* **ASSIGNMENT**
Your answer should be one number: how many lines of the data include the string "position"?

* **DATA**
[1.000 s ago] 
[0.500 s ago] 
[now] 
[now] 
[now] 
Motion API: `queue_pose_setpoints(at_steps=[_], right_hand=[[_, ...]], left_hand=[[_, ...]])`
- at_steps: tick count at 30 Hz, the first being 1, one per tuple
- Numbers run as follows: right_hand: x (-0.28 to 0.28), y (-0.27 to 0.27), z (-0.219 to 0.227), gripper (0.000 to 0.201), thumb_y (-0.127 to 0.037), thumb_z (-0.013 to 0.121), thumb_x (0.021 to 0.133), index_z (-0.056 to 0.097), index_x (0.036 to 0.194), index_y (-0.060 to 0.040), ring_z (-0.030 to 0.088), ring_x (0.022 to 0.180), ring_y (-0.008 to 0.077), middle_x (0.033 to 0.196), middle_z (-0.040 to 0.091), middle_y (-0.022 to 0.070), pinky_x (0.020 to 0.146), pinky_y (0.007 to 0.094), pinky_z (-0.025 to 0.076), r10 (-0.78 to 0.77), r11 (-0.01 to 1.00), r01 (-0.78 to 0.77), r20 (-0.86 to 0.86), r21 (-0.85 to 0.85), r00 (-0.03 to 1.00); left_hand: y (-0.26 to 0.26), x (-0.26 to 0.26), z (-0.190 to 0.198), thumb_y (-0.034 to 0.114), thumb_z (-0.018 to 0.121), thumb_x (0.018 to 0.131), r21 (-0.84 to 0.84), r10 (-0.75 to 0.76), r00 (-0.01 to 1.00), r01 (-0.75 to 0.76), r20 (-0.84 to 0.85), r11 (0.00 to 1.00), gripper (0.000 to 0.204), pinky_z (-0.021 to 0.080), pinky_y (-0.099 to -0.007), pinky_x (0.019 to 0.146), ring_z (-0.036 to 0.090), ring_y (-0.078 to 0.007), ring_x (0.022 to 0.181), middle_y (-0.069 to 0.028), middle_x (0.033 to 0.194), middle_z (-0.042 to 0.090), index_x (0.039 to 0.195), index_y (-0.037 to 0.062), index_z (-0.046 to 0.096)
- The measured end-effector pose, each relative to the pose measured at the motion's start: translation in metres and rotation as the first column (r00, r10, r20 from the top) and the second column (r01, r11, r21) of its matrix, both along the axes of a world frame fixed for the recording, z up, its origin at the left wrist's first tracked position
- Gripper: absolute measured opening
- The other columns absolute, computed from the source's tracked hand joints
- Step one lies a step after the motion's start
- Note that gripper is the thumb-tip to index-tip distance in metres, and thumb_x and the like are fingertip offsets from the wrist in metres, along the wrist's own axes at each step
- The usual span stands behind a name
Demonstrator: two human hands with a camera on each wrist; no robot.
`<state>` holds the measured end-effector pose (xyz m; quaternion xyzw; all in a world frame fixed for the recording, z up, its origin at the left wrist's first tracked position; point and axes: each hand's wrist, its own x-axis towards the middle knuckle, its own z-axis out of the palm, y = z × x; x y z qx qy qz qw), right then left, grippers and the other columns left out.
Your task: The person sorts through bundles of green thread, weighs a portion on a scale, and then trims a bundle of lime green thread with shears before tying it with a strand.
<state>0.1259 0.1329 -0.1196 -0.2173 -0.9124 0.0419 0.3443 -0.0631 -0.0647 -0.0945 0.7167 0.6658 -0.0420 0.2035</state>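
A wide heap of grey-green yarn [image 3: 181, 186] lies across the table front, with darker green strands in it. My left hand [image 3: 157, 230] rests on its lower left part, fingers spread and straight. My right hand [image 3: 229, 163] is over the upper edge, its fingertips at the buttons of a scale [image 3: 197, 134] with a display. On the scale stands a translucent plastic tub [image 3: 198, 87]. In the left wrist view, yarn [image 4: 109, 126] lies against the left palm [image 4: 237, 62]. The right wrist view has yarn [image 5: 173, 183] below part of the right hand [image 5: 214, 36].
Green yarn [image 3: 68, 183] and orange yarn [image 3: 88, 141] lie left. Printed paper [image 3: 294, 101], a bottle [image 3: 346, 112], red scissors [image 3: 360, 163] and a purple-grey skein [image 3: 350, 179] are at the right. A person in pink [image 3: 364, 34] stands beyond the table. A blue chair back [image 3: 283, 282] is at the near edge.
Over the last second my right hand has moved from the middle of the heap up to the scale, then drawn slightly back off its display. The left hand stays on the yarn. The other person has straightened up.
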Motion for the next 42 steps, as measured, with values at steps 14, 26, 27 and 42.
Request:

* **TASK OUTPUT**
2